To do:
Look through the material below for "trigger". Copy every line that contains it.

Collected material:
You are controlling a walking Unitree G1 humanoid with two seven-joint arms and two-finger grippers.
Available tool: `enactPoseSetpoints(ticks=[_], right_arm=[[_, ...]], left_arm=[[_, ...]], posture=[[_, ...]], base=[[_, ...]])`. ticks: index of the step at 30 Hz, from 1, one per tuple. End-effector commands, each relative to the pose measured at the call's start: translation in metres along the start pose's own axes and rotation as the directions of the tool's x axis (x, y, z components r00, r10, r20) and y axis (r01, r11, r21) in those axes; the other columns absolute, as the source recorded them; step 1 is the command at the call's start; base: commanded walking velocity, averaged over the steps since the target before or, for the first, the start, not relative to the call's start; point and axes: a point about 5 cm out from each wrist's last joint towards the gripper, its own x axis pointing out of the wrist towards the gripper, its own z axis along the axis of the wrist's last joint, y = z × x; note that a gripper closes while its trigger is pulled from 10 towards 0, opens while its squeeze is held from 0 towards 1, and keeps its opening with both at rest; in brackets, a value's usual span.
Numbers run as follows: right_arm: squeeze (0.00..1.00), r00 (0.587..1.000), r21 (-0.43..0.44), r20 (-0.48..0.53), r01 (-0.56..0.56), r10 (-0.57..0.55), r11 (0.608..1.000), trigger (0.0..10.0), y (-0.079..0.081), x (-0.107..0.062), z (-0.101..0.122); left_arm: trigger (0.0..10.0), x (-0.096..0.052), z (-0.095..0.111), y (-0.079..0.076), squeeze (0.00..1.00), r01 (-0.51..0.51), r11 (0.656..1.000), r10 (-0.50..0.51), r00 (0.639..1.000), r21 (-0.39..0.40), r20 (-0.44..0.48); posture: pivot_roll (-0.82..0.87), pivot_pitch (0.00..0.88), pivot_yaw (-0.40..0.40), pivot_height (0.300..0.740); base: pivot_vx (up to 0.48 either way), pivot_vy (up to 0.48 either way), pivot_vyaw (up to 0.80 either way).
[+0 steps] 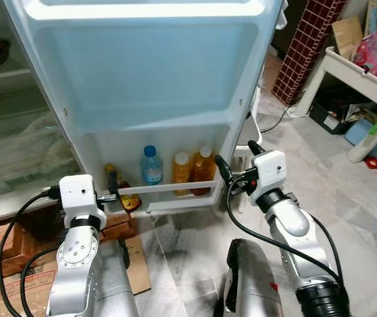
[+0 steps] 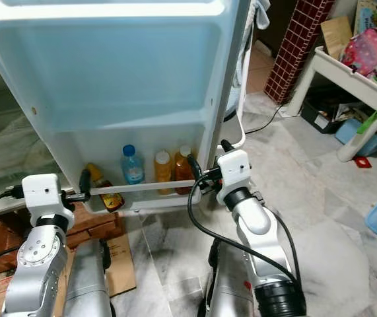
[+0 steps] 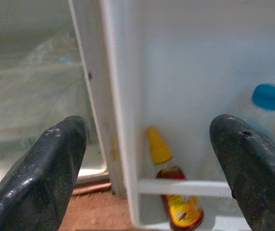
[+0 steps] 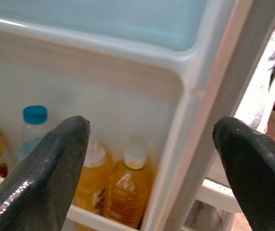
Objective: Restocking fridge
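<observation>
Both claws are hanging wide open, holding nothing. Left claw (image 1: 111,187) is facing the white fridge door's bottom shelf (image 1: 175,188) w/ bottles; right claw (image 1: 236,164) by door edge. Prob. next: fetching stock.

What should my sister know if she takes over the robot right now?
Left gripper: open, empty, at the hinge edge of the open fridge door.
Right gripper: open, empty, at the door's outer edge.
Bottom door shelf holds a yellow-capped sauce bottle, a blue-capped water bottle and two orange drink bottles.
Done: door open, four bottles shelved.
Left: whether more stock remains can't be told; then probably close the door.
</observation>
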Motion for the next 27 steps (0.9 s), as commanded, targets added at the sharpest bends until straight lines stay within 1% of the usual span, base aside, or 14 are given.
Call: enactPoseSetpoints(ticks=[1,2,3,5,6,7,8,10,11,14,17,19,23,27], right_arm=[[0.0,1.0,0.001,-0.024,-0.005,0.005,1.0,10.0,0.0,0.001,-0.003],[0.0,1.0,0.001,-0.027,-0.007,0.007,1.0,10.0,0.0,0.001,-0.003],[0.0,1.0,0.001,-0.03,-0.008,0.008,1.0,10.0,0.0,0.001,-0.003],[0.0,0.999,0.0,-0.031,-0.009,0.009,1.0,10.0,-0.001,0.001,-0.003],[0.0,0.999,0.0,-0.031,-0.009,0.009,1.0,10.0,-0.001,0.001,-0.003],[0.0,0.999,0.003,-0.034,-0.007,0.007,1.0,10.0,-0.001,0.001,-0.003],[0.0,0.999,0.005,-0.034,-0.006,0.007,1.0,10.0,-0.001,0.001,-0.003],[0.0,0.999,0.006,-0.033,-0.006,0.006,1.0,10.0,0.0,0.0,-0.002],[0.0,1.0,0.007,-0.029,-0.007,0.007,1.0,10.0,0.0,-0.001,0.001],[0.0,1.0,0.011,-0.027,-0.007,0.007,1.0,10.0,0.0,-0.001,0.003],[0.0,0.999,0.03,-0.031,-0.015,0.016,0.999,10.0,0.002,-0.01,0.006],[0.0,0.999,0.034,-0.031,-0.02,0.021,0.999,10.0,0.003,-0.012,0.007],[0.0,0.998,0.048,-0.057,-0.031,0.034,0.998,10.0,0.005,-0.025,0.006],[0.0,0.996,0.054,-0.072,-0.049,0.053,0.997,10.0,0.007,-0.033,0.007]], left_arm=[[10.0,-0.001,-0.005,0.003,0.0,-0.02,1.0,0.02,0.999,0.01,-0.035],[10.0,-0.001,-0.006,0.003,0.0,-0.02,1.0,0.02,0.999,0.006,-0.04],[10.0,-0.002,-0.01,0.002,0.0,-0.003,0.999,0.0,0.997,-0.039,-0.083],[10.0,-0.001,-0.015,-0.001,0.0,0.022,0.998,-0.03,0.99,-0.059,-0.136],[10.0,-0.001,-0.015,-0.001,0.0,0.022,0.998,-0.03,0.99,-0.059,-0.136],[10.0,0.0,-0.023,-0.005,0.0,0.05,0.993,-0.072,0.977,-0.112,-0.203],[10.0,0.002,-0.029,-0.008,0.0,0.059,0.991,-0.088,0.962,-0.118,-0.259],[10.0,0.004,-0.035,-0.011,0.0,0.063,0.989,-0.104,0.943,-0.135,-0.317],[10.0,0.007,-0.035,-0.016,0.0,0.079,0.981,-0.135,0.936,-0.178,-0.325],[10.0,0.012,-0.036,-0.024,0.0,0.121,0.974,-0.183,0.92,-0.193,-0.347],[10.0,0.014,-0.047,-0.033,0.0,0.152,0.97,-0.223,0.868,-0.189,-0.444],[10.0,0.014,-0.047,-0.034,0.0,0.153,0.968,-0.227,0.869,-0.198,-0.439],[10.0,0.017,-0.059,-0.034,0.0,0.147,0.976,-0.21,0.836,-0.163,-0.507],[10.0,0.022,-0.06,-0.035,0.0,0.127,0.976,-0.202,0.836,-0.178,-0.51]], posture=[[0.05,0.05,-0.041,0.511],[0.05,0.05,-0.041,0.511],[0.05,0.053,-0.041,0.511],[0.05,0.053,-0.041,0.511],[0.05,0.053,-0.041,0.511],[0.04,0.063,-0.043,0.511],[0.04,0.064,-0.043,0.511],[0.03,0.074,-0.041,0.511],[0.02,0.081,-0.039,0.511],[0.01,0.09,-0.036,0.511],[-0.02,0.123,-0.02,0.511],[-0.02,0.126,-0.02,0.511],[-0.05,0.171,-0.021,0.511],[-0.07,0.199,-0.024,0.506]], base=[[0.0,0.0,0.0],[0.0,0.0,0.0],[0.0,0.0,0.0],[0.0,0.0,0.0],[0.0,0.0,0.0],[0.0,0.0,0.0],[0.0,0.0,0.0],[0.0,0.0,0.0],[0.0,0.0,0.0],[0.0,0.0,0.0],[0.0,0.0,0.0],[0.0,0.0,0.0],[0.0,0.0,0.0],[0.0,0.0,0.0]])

Worked solution:
Available tool: `enactPoseSetpoints(ticks=[_], right_arm=[[_, ...]], left_arm=[[_, ...]], posture=[[_, ...]], base=[[_, ...]])`. ticks: index of the step at 30 Hz, from 1, one per tuple. End-effector commands, each relative to the pose measured at the call's start: translation in metres along the start pose's own axes and rotation as the directions of the tool's x axis (x, y, z components r00, r10, r20) and y axis (r01, r11, r21) in those axes; the other columns absolute, as the source recorded them; step 1 is the command at the call's start; base: commanded walking velocity, averaged over the steps since the target before or, for the first, the start, not relative to the call's start; point and axes: a point about 5 cm out from each wrist's last joint towards the gripper, its own x axis pointing out of the wrist towards the gripper, its own z axis along the axis of the wrist's last joint, y = z × x; note that a gripper closes while its trigger is pulled from 10 towards 0, opens while its squeeze is held from 0 towards 1, and keeps its opening with both at rest; in brackets, a value's usual span.
Numbers run as follows: right_arm: squeeze (0.00..1.00), r00 (0.587..1.000), r21 (-0.43..0.44), r20 (-0.48..0.53), r01 (-0.56..0.56), r10 (-0.57..0.55), r11 (0.608..1.000), trigger (0.0..10.0), y (-0.079..0.081), x (-0.107..0.062), z (-0.101..0.122); left_arm: trigger (0.0..10.0), x (-0.096..0.052), z (-0.095..0.111), y (-0.079..0.076), squeeze (0.00..1.00), r01 (-0.51..0.51), r11 (0.656..1.000), r10 (-0.50..0.51), r00 (0.639..1.000), r21 (-0.39..0.40), r20 (-0.44..0.48); posture: pivot_roll (-0.82..0.87), pivot_pitch (0.00..0.88), pivot_yaw (-0.40..0.40), pivot_height (0.300..0.740); base: pivot_vx (up to 0.48 either way), pivot_vy (up to 0.48 either way), pivot_vyaw (up to 0.80 either way).

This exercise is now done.